Task item :: No pictures in the copy. Write out the listing below exactly.

Collected data ::
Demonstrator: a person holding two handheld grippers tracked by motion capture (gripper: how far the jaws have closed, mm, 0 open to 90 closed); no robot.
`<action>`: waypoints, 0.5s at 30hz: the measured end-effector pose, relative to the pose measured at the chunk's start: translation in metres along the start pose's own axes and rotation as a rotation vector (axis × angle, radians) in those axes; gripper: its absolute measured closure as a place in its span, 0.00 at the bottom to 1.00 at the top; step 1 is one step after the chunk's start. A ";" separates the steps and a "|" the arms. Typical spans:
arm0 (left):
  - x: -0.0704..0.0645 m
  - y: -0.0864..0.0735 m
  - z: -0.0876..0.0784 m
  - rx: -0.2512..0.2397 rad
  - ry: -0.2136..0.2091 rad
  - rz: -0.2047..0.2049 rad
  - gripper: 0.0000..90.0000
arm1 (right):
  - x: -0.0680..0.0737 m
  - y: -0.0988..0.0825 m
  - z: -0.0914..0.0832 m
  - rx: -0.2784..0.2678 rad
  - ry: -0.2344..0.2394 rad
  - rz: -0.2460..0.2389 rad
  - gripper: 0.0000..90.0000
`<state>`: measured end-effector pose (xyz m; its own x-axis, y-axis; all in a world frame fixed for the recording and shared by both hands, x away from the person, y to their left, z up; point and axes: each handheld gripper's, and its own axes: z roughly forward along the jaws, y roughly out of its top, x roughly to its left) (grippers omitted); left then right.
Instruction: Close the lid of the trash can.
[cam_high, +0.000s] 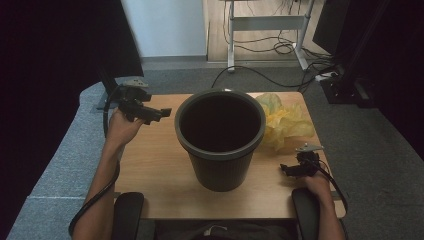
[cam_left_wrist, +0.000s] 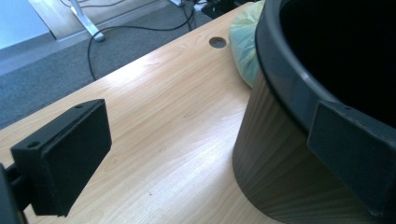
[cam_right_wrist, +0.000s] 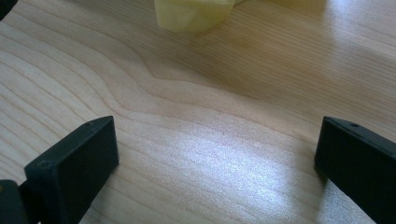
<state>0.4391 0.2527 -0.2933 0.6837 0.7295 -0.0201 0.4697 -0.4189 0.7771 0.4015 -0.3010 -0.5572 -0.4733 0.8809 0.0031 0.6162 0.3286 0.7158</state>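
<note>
Jaws spread wide on the left gripper (cam_high: 159, 114), nothing between them. It sits at the table's (cam_high: 155, 165) far left corner, held in the left hand (cam_high: 121, 127), pointing across toward the bin (cam_high: 220, 172) and stopping just short of its rim. In the left gripper view one black jaw stands over bare wood at lower left, the other at right, in front of the bin's rim (cam_left_wrist: 285, 79); whether it touches the rim, cannot tell. A round hole (cam_left_wrist: 217, 42) in the tabletop shows past the jaws. Cable trails from the gripper down along the forearm.

Bin is dark, ribbed, round, upright in the middle of the table, inside dark, contents cannot tell.

Yellow bag (cam_high: 286, 122) lies crumpled on the table behind and right of the bin, touching its side, near the far right corner. Left gripper view catches a pale edge of it (cam_left_wrist: 243, 51) tucked against the bin wall.

Right gripper (cam_high: 288, 170) sits low on the table near the front right edge, right hand (cam_high: 316, 184) behind it, well apart from the bin, bag beyond it. Its jaws are also spread wide, bare wood between them in the right gripper view, gripping nothing; bag's edge (cam_right_wrist: 194, 14) at the top of that view, clear of the jaws.
</note>
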 end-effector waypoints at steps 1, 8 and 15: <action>0.001 -0.003 0.001 -0.002 0.006 0.000 0.00 | 0.000 0.000 0.000 0.000 0.000 0.000 0.00; 0.008 -0.024 0.003 -0.016 0.017 -0.010 0.00 | 0.000 0.000 0.000 0.000 0.000 0.000 0.00; 0.013 -0.045 0.008 -0.013 0.015 -0.020 0.00 | 0.000 0.000 0.000 -0.002 -0.001 0.001 0.00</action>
<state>0.4309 0.2767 -0.3339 0.6660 0.7455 -0.0260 0.4758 -0.3977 0.7845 0.4014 -0.3009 -0.5574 -0.4719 0.8817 0.0034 0.6156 0.3267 0.7171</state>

Exercise result ::
Demonstrator: a person holding two handheld grippers tracked by motion capture (gripper: how far the jaws have closed, mm, 0 open to 90 closed); no robot.
`<action>`: waypoints, 0.5s at 30hz: the measured end-effector pose, relative to the pose measured at the chunk's start: translation in metres along the start pose's own axes and rotation as a rotation vector (axis × angle, radians) in those axes; gripper: its absolute measured closure as a place in its span, 0.00 at the bottom to 1.00 at the top; step 1 is one step after the chunk's start. A ";" separates the steps and a "|" the arms. Typical spans:
arm0 (left):
  - x: -0.0704..0.0645 m
  - y: -0.0864..0.0735 m
  - z: -0.0876..0.0784 m
  - rx: -0.2512..0.2397 rad
  - ry: -0.2136..0.2091 rad
  - rz: -0.2047..0.2049 rad
  - gripper: 0.0000..90.0000
arm1 (right):
  - x: -0.0680..0.0737 m
  - y: -0.0988..0.0825 m
  - z: -0.0914..0.0832 m
  - rx: -0.2784..0.2678 rad
  - ry: -0.2344..0.2394 rad
  - rz: -0.2460..0.2389 rad
  - gripper: 0.0000..90.0000
`<state>`: measured end-effector pose (xyz m; its own x-axis, y-axis; all in a world frame fixed for the recording and shared by both hands, x away from the person, y to their left, z up; point and axes: each handheld gripper's, and its own axes: z roughly forward along the jaws, y roughly out of its top, x roughly to its left) (grippers omitted); left then right.
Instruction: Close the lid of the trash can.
[cam_high, +0.000s] 
[cam_left_wrist, +0.000s] 
[cam_right_wrist, +0.000s] 
<state>0.4391 0.2527 -0.2933 0.6837 0.7295 -0.0201 0.4697 -0.4189 0.7771 0.4015 -0.3010 -0.5572 -0.4733 0.8809 0.0031 0.6162 0.3286 0.7158</state>
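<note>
Jaws spread wide on the left gripper (cam_high: 159, 114), nothing between them. It sits at the table's (cam_high: 155, 165) far left corner, held in the left hand (cam_high: 121, 127), pointing across toward the bin (cam_high: 220, 172) and stopping just short of its rim. In the left gripper view one black jaw stands over bare wood at lower left, the other at right, in front of the bin's rim (cam_left_wrist: 285, 79); whether it touches the rim, cannot tell. A round hole (cam_left_wrist: 217, 42) in the tabletop shows past the jaws. Cable trails from the gripper down along the forearm.

Bin is dark, ribbed, round, upright in the middle of the table, inside dark, contents cannot tell.

Yellow bag (cam_high: 286, 122) lies crumpled on the table behind and right of the bin, touching its side, near the far right corner. Left gripper view catches a pale edge of it (cam_left_wrist: 243, 51) tucked against the bin wall.

Right gripper (cam_high: 288, 170) sits low on the table near the front right edge, right hand (cam_high: 316, 184) behind it, well apart from the bin, bag beyond it. Its jaws are also spread wide, bare wood between them in the right gripper view, gripping nothing; bag's edge (cam_right_wrist: 194, 14) at the top of that view, clear of the jaws.
</note>
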 end-effector waypoints at steps 1, 8 and 15: <action>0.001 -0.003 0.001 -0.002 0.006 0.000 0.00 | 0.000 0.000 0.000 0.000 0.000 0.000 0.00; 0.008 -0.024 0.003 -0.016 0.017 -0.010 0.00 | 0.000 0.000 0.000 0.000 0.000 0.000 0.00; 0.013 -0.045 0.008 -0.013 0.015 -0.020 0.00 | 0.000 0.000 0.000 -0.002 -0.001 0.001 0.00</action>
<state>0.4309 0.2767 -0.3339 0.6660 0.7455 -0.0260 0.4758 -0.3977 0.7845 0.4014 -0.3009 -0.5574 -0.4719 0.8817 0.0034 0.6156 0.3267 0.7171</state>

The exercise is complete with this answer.